### Work task
Whenever a line in the material below contains "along", copy that line.

[[ Data below open ]]

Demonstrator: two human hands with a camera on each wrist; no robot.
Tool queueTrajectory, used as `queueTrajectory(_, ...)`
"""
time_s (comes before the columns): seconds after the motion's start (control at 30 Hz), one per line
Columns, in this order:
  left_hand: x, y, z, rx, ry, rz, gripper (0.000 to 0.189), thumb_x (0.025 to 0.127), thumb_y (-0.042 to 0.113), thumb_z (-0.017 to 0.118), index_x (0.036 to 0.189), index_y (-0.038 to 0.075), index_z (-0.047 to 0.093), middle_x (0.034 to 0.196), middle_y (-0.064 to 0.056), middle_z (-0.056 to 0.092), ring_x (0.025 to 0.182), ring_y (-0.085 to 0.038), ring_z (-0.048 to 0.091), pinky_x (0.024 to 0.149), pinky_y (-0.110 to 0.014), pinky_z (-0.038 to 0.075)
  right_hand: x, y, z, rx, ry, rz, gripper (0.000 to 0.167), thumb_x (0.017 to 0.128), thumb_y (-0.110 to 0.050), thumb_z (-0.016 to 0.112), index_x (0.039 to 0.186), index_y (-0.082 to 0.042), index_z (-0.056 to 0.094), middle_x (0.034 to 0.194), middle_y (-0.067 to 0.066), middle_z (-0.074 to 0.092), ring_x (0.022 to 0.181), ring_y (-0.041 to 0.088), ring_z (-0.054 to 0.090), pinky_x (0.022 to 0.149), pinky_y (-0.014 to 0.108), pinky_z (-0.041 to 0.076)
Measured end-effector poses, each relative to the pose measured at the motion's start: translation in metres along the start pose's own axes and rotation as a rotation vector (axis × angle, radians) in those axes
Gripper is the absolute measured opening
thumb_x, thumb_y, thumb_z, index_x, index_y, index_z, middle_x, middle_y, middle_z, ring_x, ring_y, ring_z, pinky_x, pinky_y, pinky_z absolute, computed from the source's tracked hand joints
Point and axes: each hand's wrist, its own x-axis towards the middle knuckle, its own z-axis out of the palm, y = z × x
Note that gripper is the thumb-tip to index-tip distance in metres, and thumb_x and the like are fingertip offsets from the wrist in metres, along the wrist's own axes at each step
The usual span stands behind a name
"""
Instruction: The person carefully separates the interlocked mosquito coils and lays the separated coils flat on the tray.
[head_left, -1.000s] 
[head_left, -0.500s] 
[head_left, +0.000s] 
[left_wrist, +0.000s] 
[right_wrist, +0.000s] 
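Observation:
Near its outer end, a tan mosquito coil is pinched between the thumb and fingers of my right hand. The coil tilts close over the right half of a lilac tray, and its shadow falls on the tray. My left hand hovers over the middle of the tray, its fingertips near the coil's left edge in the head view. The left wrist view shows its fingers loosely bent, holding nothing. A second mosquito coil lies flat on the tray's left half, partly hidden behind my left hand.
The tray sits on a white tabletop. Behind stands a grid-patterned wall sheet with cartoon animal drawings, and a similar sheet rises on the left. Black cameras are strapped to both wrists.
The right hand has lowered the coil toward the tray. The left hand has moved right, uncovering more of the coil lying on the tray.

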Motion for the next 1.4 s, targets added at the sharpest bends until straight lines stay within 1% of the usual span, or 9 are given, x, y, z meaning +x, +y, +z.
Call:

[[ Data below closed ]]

### Exercise solution
Measured end-effector poses, each relative to the pose measured at the motion's start: translation in metres along the start pose's own axes and rotation as a rotation vector (axis × angle, radians) in those axes
Note that gripper is the thumb-tip to index-tip distance in metres, and thumb_x and the like are fingertip offsets from the wrist in metres, along the wrist's own axes at each step

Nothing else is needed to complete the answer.